___ Provided records

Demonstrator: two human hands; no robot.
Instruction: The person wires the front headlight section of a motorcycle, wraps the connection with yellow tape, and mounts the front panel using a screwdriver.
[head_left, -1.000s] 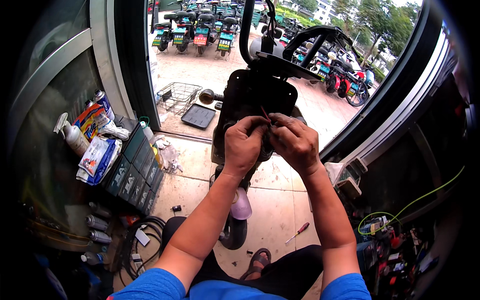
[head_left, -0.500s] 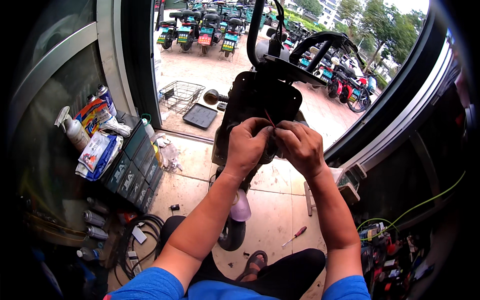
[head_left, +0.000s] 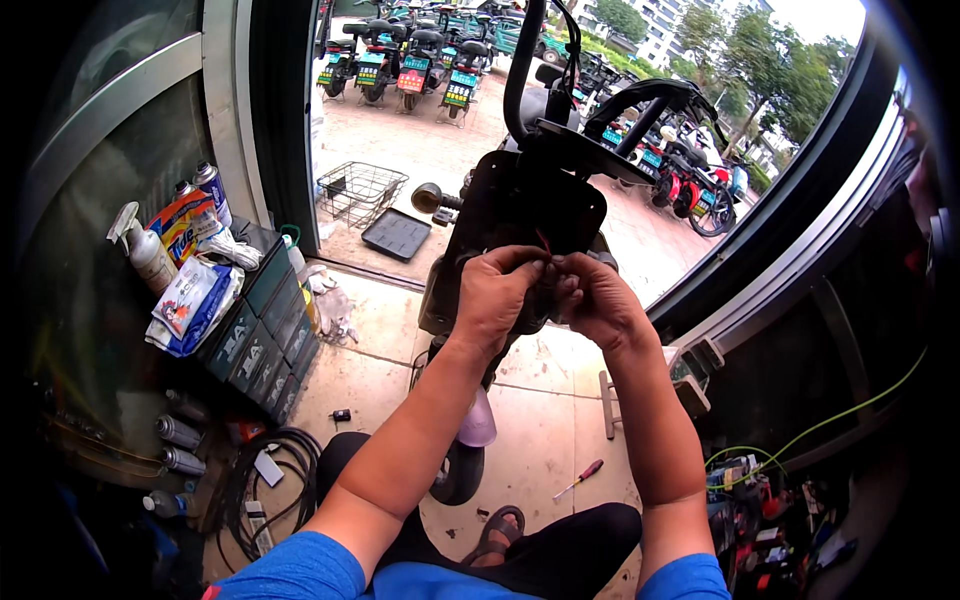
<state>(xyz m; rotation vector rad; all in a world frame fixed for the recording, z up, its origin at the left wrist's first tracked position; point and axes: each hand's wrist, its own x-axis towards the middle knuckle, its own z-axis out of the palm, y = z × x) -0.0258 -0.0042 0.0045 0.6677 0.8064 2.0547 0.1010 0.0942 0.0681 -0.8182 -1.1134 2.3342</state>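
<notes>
Both hands meet in front of the black front shell point(head_left: 465, 235) of an electric scooter, which stands ahead of me. A thin red wire point(head_left: 543, 240) comes out of its dark hollow down to my fingertips. My left hand point(head_left: 492, 300) is closed, thumb and forefinger pinching the wire. Close against it, my right hand point(head_left: 600, 298) pinches at the same spot, its other fingers curled beneath. The wire's end is hidden between the fingertips. Below are the scooter's pale purple mudguard piece point(head_left: 478, 420) and front wheel point(head_left: 458, 475).
A screwdriver point(head_left: 580, 478) lies on the tiled floor near my sandalled foot. To the left, a stack of dark boxes point(head_left: 262, 330) carries a spray bottle and bags, with coiled black cable point(head_left: 285, 470) below. A wire basket point(head_left: 360, 190) and black tray point(head_left: 397, 235) lie beyond the doorway.
My right hand has turned, its fingers now curled under and more of the palm side showing. Less of the red wire shows above the fingertips. The view has shifted slightly.
</notes>
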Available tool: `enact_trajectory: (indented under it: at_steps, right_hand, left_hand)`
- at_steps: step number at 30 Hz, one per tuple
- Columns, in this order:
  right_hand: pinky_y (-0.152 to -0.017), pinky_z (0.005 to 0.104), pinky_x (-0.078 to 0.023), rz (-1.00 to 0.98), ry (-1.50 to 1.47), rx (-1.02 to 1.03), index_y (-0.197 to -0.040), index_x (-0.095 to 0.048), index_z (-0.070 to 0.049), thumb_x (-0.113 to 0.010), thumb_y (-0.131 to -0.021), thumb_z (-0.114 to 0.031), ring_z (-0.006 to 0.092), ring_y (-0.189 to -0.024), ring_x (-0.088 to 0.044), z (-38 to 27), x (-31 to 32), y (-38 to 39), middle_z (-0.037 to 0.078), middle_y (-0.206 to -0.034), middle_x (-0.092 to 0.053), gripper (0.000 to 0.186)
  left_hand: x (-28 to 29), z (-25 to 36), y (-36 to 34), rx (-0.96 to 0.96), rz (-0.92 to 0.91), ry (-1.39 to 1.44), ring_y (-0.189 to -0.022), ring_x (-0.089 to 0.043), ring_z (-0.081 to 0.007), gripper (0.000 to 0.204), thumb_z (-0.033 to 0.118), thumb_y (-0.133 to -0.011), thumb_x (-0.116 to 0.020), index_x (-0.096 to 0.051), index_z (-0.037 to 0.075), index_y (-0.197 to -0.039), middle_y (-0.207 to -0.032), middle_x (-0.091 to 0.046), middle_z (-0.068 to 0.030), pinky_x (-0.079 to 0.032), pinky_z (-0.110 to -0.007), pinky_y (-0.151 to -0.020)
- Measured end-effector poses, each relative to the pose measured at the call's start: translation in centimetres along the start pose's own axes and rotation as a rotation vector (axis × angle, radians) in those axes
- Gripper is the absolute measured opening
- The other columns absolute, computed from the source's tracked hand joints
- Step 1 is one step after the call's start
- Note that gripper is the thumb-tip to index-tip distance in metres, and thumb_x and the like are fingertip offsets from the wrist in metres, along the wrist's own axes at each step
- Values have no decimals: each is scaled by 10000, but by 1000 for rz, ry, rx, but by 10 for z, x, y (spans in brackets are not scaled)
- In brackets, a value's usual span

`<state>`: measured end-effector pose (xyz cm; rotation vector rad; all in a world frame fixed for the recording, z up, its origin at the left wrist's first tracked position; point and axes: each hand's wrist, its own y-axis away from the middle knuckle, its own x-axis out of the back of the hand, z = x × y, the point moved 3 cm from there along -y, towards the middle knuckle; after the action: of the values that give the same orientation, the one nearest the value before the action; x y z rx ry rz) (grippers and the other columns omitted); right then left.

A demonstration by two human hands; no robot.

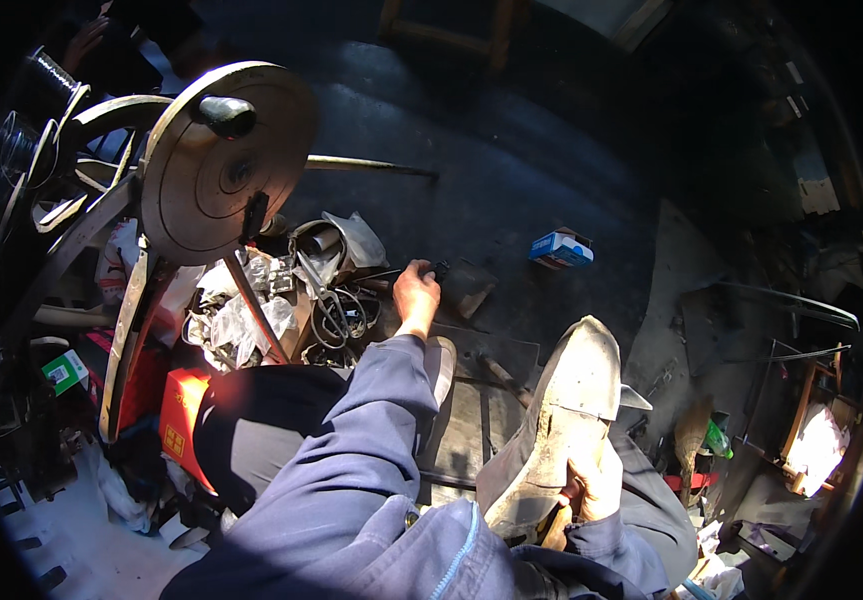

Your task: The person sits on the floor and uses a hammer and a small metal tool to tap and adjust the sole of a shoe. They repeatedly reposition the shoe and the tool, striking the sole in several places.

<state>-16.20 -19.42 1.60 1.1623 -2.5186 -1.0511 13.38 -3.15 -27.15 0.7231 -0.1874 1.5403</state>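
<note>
A shoe (581,375) with a pale, worn sole facing up lies over my right leg. My right hand (596,478) is closed round its near part, thumb on the sole. A wooden handle (557,527) shows beside those fingers; I cannot tell whether they grip it. A pointed, pale metal piece (634,398) sticks out past the shoe's right edge. My left hand (417,295) reaches forward with its fingers closed at a small dark thing (439,269), too dim to name. Left of it, large scissors (323,300) lean in a heap of tools and plastic bags.
A machine with a big round wheel (221,170) and a knob handle stands at left. A blue box (561,248) lies on the dark floor ahead. A red box (184,425) sits by my left leg. At right are a green bottle (718,440) and a wooden-framed object (801,410).
</note>
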Motion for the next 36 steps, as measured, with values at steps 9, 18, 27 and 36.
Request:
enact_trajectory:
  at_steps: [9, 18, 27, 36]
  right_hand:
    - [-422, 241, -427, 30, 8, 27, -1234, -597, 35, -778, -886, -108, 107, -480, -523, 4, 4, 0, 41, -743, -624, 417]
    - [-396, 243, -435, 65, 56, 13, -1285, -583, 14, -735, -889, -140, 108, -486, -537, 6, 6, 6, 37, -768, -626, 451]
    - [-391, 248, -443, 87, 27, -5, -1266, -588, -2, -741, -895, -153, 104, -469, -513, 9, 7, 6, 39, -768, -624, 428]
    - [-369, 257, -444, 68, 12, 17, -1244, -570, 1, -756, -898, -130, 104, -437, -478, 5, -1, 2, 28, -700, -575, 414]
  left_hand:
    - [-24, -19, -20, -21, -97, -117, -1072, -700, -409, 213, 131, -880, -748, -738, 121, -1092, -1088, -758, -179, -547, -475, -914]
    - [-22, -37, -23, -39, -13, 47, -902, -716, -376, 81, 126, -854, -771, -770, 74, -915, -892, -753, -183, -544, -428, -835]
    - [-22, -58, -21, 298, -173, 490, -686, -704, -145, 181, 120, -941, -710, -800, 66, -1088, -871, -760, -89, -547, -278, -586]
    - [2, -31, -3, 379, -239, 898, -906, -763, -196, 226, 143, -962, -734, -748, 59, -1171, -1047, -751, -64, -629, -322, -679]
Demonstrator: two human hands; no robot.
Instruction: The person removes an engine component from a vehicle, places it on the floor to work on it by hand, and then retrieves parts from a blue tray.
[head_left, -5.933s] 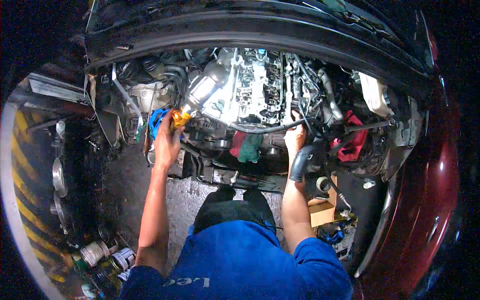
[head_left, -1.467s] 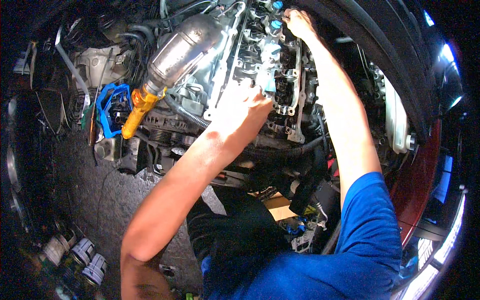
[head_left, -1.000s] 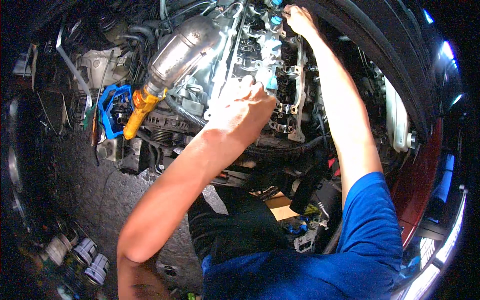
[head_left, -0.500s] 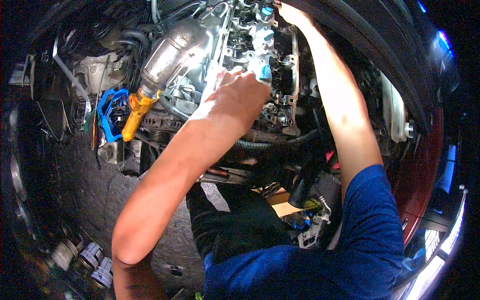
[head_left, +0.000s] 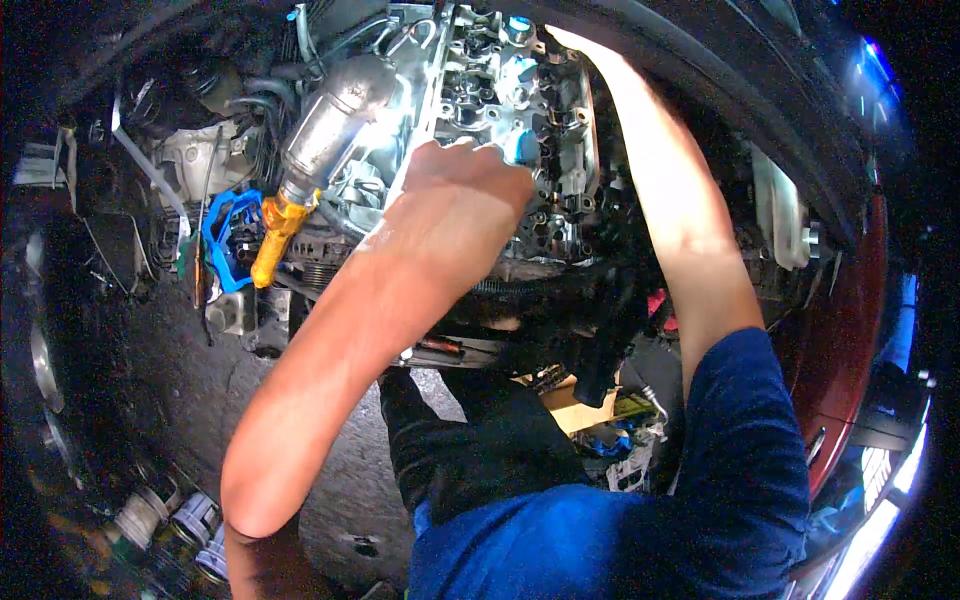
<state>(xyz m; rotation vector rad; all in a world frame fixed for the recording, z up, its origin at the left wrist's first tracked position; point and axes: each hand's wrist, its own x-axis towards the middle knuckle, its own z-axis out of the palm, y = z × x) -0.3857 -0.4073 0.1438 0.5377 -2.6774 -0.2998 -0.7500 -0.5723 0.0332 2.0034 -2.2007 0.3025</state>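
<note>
My left hand [head_left: 465, 195] is curled, knuckles up, over the near left part of an open engine's cylinder head [head_left: 588, 130]. Whatever its fingers hold, if anything, is hidden under the fist. Just beyond the knuckles sits a light-blue piece [head_left: 521, 146], with two more blue pieces farther up the row. My right arm reaches along the engine's right side. Only the back of my right hand [head_left: 575, 42] shows at the far end of the head; its fingers are hidden. Left of the engine stands a metal canister-shaped exhaust part [head_left: 335, 115] above a yellow-handled tool or lamp [head_left: 276, 235].
A blue angular frame [head_left: 215, 245] sits left of the yellow handle. Hoses and brackets crowd the bay's left side. At the right are a whitish reservoir [head_left: 782, 215] and a dark red body panel [head_left: 835, 380]. Round canisters [head_left: 195, 515] stand on the floor, lower left.
The view has shifted slightly, so the engine sits a little differently. My left hand stays curled over the cylinder head, and my right arm still reaches to its far end.
</note>
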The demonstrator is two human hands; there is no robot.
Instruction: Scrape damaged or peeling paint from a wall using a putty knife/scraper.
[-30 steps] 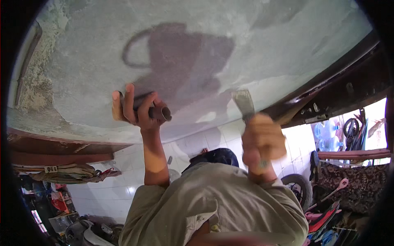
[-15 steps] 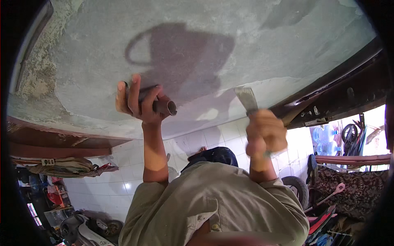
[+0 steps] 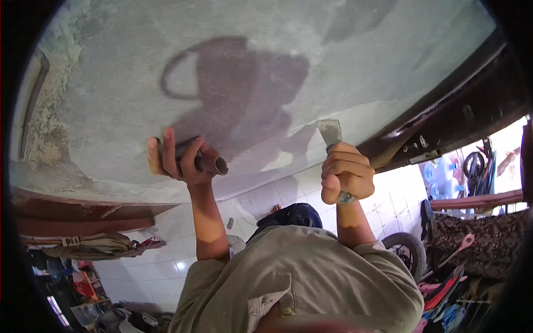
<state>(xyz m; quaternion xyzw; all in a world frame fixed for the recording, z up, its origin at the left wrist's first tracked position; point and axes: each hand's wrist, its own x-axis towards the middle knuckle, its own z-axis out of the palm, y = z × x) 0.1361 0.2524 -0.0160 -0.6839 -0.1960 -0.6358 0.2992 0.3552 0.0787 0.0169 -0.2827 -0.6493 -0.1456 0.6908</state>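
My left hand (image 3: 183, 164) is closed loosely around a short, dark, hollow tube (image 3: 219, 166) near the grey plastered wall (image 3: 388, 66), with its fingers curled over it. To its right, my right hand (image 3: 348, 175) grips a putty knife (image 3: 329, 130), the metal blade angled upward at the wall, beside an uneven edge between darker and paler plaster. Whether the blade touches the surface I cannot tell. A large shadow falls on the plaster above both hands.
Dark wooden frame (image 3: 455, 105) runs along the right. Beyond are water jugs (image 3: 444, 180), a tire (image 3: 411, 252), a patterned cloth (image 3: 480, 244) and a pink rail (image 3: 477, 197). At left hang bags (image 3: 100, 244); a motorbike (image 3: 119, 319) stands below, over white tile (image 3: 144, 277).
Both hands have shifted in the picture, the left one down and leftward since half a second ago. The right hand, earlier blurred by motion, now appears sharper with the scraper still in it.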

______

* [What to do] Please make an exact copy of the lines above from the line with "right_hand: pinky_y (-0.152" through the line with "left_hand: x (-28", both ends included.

* [Output for this exercise]
  right_hand: pinky_y (-0.152 to -0.017), pinky_z (0.005 to 0.104), pinky_x (-0.078 to 0.023), rz (-1.00 to 0.98), ry (-1.50 to 1.47), rx (-1.02 to 1.03), index_y (-0.197 to -0.040), index_x (-0.095 to 0.048), index_z (-0.070 to 0.049), thumb_x (-0.113 to 0.010), thumb_y (-0.131 to -0.021), thumb_z (-0.114 to 0.031), ring_z (-0.006 to 0.092), ring_y (-0.189 to -0.024), ring_x (-0.088 to 0.044), z (-38 to 27), x (-31 to 32), y (-38 to 39), middle_z (-0.037 to 0.078), middle_y (-0.206 to -0.034), middle_x (-0.092 to 0.053), gripper (0.000 to 0.186)
  left_hand: x (-28 to 29), z (-25 to 36), y (-36 to 34), rx (-0.96 to 0.96), rz (-0.92 to 0.91), ry (-1.39 to 1.44), ring_y (-0.189 to -0.022), ring_x (-0.089 to 0.043), ring_z (-0.081 to 0.007), gripper (0.000 to 0.204), thumb_z (-0.033 to 0.118), thumb_y (-0.133 to -0.011), thumb_x (-0.116 to 0.020), index_x (-0.096 to 0.051), index_z (-0.037 to 0.075), index_y (-0.197 to -0.039), middle_y (-0.207 to -0.032), middle_x (-0.091 to 0.046), middle_z (-0.068 to 0.030), pinky_x (-0.079 to 0.032), pinky_z (-0.110 to -0.007), pinky_y (-0.151 to -0.020)

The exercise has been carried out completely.